The inner product (or dot product, scalar product) operation is the major one in digital signal processing field. It is used everywhere, Fourier (FFT, DCT), wavelet-analysis, filtering operations and so on. After written the similar article for the inner product in C/C++ Inner Product Experiment: CPU, FPU vs. SSE* I was thinking how the same code written in C# will perform. I repeated the inner product operations using C# types: shorts, ints, longs, floats, doubles and decimals.

Background

Inner Product Experiment: CPU, FPU vs. SSE*

Using the code

Just run the inner.exe providing as an argument the size of vector you want to convolve with. Make sure you placed timer.dll in the same directory with the executable. It provides tic() and toc() functions implementing precision time counter in milliseconds. I use the dll in PerformanceCounter static class in functions PerformanceCounter.Tic() and PerformanceCounter.Toc().

C#
static public class PerformanceCounter
{        
//Constructors

//Enums, Structs, Classes

//Properties

//Methods
//operators
//operations
        [DllImport("timer")]
        static extern void tic();
        [DllImport("timer")]
        static extern long toc(); 

        static public long Tic()
        {
                try
                {
                        tic();
                        return 0;
                }
                catch (Exception e)
                {
                        Console.WriteLine(String.Format("PerformanceCounter.Tic() {0}", e.Message));
                        return -1;
                }
        }

        static public long Toc()
        {
                try
                {                        
                        return toc();
                }
                catch (Exception e)
                {
                        Console.WriteLine(String.Format("PerformanceCounter.Toc() {0}", e.Message));
                        return -1;
                }
        }

//access
//inquiry

//Fields       
}

The main console body contains that code.
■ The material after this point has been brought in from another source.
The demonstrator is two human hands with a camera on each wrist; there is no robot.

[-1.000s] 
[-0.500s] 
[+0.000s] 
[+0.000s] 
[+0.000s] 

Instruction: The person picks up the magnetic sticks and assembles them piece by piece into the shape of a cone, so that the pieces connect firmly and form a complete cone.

I included only doubles function here to save space:

C#
class Program
{
        static int size = 1000000;

        static void Main(string[] args)
        {
                try
                {
                        if (args.Length >= 1)
                                size = (int)Convert.ToUInt32(args[0]);
                }
                catch (Exception e)
                {
                        Console.WriteLine(String.Format("Can not convert {0} to uint32: {1}", args[0], e.Message));
                        size = 1000000;
                }

                shorts();
                ints();
                longs();
                floats();
                doubles();
                decimals();
        }

        //...
        
        static void doubles()
        {
                double[] a = new double[size];
                double[] b = new double[size];

                Random rnd = new Random();
                for (int i = 0; i < size; i++)
                {
                        a[i] = rnd.NextDouble() - 0.5;
                        b[i] = rnd.NextDouble() - 0.5;
                }

                PerformanceCounter.Tic();

                double c = 0.0;
                for (int i = 0; i < size; i++)
                        c += a[i] * b[i];

                Console.WriteLine(String.Format(" doubles: {0} ms", PerformanceCounter.Toc()));

                a = null;
                b = null;
        }

        //...

Below is the example of the console output for 5000000 dimensional vectors.

C#
>inner.exe 5000000
 shorts: 16 ms
 ints: 7 ms
 longs: 69 ms
 floats: 9 ms
 doubles: 9 ms
 decimals: 2569 ms

I was actually stunned seeing floats and doubles in C# performing 1.3 to 3.3 times faster than in C/C++ even SSE optimized. It should not be so, as the code is managed and compiled during run-time and it is the same CPU/FPU? but how is it possible to run faster? If you now the answer post it here. See the Inner Product Experiment: CPU, FPU vs. SSE* article on the performance times for corresponding numeric types in C/C++. Ints perform a little faster but it might be of no profit quantizing floats to fixed point arithmetic and C# again outperforms C/C++ runing 2.28 times faster. However shorts and longs run quite slow. Shorts in C# perform as fast as in C/C++ but SSE2 intrinsics however outperform C#. You should prevent yourself to not to use decimals until you need high precision after comma, otherwise it will run the computation forever.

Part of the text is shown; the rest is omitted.